Avec les imagiers livrés par Florence Bœuf et Frédéric Robert, nous nous situons à l'autre bout du spectre des relations entre imagerie et paysage. Ces petits cahiers 20 x 20 cm ne tendent à aucune objectivité de la représentation. Tout au contraire ils se présentent comme le lieu de dépôt et le moyen de partage de la sensibilité et de l'imaginaire des projeteurs-euses. Ils n'en sont pas moins le chaudron d'un autre « bidouillage » où se fabriquent et se confondent des usages et des fonctions très différents de l'image. Tout à la fois catalogues de formes et de matières aptes à nourrir l'imagination et l'inspiration des projeteurs-euses, carnets de voyage véhiculant leurs visions esthétiques et poétiques, manuels pédagogiques à destination des partenaires capables d'attirer leur « attention sur les questions environnementales » et à « accepter l'incontrôlable, la diversité du monde végétal », ces livrets font office de couteau suisse du projet.
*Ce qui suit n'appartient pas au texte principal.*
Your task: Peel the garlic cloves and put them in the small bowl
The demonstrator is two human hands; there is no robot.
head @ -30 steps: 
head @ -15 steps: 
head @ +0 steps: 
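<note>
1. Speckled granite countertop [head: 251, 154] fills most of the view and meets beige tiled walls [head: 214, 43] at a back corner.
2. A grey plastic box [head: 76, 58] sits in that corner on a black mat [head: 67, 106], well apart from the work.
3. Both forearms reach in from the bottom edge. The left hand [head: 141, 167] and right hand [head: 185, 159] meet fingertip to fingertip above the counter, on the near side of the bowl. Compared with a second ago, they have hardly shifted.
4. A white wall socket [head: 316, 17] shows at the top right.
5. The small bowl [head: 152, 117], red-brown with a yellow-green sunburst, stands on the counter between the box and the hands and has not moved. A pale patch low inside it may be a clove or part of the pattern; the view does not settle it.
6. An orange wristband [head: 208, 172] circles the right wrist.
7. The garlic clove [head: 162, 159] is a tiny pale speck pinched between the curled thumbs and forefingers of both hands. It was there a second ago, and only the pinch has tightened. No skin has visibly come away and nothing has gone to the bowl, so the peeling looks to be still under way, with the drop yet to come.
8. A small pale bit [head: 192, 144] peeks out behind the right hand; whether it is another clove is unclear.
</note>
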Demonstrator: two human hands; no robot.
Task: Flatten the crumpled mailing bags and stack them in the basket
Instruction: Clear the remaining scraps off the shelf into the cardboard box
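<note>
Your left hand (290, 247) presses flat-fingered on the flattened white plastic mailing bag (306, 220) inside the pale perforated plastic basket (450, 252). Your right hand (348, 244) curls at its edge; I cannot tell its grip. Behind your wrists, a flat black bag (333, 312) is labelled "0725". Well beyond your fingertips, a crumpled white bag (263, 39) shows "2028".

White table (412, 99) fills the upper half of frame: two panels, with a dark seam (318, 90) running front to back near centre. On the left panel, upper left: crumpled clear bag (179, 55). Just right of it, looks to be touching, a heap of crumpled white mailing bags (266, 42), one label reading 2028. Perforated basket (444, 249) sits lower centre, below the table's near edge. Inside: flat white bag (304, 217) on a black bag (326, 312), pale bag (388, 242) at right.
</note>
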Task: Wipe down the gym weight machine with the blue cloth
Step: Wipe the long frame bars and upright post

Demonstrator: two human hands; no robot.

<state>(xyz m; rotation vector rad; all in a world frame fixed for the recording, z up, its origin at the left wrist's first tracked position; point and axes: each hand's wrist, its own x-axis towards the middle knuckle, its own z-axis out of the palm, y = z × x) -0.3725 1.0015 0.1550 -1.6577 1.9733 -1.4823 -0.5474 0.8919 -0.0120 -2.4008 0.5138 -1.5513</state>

Ils interviennent autant comme outil de conception, de recherche que de communication et illustrent bien la difficulté à distinguer, dans l'exercice du projet de paysage, les motifs de l'inspiration formelle, de la rhétorique et de la publicité. Cette pratique des images, courante dans le milieu du design et de la mode, qui confond recherche formelle et recherche conceptuelle, bien qu'issue de manipulations essentiellement plastiques et graphiques, ne poursuit pas qu'une performativité formelle. Elle opère comme un agent d'influence qui tend in fine à assigner une répartition des rôles et à délimiter un pré-carré professionnel. Il s'y expose le paradoxe d'une appropriation du « sensible » et de l'« émotionnel », mise au service d'une stratégie de communication et de conviction, dont on pourra chercher à repérer, dans d'autres pratiques d'agence, les régularités et les modulations.